Your goal
Restate each of the lines given below, word for word.

The data
━━━━━━━━━━━━━━━━

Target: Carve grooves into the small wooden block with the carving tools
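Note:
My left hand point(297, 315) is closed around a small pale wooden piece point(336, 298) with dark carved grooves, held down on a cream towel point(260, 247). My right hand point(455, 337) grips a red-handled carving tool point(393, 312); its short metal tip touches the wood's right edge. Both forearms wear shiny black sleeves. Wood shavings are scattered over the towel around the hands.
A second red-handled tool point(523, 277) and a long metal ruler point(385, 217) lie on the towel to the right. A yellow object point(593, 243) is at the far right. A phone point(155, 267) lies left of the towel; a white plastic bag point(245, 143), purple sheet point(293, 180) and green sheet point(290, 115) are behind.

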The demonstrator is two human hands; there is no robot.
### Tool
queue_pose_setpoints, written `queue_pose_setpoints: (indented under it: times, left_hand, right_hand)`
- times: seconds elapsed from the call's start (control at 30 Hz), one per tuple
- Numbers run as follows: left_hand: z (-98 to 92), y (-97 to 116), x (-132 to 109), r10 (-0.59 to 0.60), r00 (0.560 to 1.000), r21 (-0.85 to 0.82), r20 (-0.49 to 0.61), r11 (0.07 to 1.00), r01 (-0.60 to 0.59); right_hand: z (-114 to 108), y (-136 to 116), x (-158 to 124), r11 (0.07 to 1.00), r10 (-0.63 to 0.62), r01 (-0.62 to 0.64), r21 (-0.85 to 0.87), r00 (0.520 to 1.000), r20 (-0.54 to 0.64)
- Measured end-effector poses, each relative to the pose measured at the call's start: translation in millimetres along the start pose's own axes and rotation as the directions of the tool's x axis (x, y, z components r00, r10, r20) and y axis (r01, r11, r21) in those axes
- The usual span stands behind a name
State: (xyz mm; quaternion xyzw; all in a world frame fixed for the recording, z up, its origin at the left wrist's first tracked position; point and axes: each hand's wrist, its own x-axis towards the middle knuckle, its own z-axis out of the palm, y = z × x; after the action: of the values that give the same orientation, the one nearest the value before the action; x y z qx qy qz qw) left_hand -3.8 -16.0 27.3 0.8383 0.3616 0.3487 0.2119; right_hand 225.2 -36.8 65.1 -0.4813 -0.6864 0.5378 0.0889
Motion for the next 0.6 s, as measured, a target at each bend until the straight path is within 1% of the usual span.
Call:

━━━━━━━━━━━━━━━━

Answer section
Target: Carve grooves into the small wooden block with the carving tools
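Note:
My left hand point(297, 315) is closed around a small pale wooden piece point(336, 298) with dark carved grooves, held down on a cream towel point(260, 247). My right hand point(455, 337) grips a red-handled carving tool point(393, 312); its short metal tip touches the wood's right edge. Both forearms wear shiny black sleeves. Wood shavings are scattered over the towel around the hands.
A second red-handled tool point(523, 277) and a long metal ruler point(385, 217) lie on the towel to the right. A yellow object point(593, 243) is at the far right. A phone point(155, 267) lies left of the towel; a white plastic bag point(245, 143), purple sheet point(293, 180) and green sheet point(290, 115) are behind.
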
The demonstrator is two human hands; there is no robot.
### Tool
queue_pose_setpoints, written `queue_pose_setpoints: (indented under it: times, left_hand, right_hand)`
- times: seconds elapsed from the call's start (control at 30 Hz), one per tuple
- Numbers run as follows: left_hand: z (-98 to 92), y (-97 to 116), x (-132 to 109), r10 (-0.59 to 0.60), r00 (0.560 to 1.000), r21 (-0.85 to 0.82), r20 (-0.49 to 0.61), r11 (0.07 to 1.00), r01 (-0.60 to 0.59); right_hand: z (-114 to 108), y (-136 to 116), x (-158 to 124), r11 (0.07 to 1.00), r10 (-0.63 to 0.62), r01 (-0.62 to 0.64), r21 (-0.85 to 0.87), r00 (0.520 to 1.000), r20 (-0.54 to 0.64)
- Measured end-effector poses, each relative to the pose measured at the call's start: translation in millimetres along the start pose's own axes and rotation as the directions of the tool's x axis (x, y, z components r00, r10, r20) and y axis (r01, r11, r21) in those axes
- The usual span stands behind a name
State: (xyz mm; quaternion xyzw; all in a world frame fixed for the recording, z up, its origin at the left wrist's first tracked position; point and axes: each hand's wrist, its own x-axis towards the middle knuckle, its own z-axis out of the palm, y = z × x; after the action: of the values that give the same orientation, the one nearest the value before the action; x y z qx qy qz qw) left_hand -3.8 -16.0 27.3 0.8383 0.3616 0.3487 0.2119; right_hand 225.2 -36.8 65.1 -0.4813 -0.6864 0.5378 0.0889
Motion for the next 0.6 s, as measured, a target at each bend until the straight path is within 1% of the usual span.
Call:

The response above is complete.